(DATA TO PROCESS begins)
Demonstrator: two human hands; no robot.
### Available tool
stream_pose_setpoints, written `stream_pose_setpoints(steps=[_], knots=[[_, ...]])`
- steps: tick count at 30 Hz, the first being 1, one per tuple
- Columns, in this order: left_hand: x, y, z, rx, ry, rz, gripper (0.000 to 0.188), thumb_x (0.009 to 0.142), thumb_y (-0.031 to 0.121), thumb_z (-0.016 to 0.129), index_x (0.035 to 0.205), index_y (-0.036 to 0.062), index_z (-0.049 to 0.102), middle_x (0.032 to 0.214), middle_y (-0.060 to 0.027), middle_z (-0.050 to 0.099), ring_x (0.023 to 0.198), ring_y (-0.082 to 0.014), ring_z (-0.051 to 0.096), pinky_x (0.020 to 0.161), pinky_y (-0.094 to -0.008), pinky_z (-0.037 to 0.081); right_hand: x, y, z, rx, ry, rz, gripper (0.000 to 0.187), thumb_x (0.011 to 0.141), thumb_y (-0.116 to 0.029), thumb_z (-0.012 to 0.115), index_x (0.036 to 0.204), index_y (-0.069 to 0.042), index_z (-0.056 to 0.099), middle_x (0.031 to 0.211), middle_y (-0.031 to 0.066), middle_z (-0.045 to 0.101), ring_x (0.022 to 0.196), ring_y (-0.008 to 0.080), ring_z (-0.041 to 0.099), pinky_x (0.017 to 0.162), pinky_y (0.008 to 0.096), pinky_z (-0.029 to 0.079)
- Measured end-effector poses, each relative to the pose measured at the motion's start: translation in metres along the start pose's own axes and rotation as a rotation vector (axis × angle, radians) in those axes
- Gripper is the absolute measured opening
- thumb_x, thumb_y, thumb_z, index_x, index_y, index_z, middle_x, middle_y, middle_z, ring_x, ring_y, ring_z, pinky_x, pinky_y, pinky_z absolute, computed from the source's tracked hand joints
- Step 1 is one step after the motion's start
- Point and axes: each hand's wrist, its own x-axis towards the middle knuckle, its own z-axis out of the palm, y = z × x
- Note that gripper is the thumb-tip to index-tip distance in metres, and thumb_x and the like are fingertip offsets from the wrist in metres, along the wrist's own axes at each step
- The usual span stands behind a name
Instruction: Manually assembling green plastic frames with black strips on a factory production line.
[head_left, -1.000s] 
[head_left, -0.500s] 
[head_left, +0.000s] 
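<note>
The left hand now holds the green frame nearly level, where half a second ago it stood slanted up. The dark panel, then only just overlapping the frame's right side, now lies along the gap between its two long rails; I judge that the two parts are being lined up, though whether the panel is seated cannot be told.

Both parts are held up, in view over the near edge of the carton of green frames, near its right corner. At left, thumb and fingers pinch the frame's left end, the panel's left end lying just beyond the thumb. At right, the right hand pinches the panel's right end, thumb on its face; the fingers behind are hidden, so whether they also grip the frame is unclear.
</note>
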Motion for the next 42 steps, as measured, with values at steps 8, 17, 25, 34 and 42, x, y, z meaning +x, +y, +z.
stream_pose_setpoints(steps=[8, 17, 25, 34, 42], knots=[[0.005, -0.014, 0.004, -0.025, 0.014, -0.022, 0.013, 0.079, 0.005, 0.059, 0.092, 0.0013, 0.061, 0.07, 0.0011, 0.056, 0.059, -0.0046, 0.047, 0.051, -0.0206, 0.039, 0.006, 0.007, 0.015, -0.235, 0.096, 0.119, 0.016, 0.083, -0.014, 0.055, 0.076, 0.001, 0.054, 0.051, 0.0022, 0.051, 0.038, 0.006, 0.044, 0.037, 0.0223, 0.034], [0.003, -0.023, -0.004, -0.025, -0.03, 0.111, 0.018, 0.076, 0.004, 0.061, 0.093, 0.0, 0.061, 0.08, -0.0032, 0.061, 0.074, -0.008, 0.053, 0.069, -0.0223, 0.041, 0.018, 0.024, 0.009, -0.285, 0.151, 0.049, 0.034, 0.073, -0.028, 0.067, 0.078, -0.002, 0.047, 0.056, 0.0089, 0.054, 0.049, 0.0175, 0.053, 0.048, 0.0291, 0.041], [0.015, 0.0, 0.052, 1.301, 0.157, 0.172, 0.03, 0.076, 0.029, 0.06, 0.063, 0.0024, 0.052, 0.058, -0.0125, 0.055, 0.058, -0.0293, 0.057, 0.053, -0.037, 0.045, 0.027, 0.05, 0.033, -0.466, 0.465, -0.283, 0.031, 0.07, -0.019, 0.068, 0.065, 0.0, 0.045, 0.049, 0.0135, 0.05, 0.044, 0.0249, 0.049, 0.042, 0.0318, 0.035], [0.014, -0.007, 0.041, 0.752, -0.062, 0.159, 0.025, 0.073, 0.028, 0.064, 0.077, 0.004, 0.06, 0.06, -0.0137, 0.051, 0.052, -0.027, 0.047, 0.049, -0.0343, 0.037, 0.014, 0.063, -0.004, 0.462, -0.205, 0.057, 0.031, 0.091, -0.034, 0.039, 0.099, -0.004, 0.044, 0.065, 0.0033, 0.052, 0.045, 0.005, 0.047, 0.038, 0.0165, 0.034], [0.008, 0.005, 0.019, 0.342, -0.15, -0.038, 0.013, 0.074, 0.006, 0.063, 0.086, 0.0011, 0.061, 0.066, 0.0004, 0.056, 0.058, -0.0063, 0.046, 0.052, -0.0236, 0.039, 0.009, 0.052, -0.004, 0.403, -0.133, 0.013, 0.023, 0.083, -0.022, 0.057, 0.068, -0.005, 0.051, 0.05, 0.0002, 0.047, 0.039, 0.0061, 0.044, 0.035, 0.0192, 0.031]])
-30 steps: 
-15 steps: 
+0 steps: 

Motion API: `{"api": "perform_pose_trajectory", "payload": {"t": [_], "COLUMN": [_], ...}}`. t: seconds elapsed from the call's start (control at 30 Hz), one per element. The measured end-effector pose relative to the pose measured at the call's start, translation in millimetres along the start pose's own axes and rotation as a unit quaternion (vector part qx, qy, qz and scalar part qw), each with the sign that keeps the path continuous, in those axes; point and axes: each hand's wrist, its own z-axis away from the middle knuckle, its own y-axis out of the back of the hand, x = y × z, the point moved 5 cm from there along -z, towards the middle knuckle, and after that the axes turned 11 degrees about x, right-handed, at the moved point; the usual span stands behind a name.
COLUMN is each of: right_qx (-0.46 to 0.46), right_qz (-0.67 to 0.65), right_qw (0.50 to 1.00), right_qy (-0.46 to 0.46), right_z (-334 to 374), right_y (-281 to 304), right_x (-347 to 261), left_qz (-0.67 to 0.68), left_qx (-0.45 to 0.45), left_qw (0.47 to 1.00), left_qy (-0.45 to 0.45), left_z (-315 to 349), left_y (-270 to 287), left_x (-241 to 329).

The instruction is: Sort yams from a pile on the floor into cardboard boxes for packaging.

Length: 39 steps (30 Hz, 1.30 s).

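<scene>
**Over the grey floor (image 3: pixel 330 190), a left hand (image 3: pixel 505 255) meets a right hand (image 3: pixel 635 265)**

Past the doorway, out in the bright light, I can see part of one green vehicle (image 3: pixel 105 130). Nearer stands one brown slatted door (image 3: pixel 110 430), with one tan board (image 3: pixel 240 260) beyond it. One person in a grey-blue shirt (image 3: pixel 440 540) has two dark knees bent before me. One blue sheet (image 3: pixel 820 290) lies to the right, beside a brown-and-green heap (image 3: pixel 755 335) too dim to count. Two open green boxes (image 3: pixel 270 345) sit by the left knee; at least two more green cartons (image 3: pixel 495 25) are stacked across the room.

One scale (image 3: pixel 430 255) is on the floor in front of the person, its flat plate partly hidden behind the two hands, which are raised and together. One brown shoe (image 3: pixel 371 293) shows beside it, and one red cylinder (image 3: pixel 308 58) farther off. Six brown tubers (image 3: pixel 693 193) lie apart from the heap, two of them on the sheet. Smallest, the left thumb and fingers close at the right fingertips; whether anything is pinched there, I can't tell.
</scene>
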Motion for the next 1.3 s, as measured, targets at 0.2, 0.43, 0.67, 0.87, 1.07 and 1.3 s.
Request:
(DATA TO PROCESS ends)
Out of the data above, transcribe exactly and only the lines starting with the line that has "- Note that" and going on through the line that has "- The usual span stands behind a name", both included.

• [RESULT]
- Note that gripper is the thumb-tip to index-tip distance in metres, and thumb_x and the like are fingertip offsets from the wrist in metres, along the wrist's own axes at each step
- The usual span stands behind a name

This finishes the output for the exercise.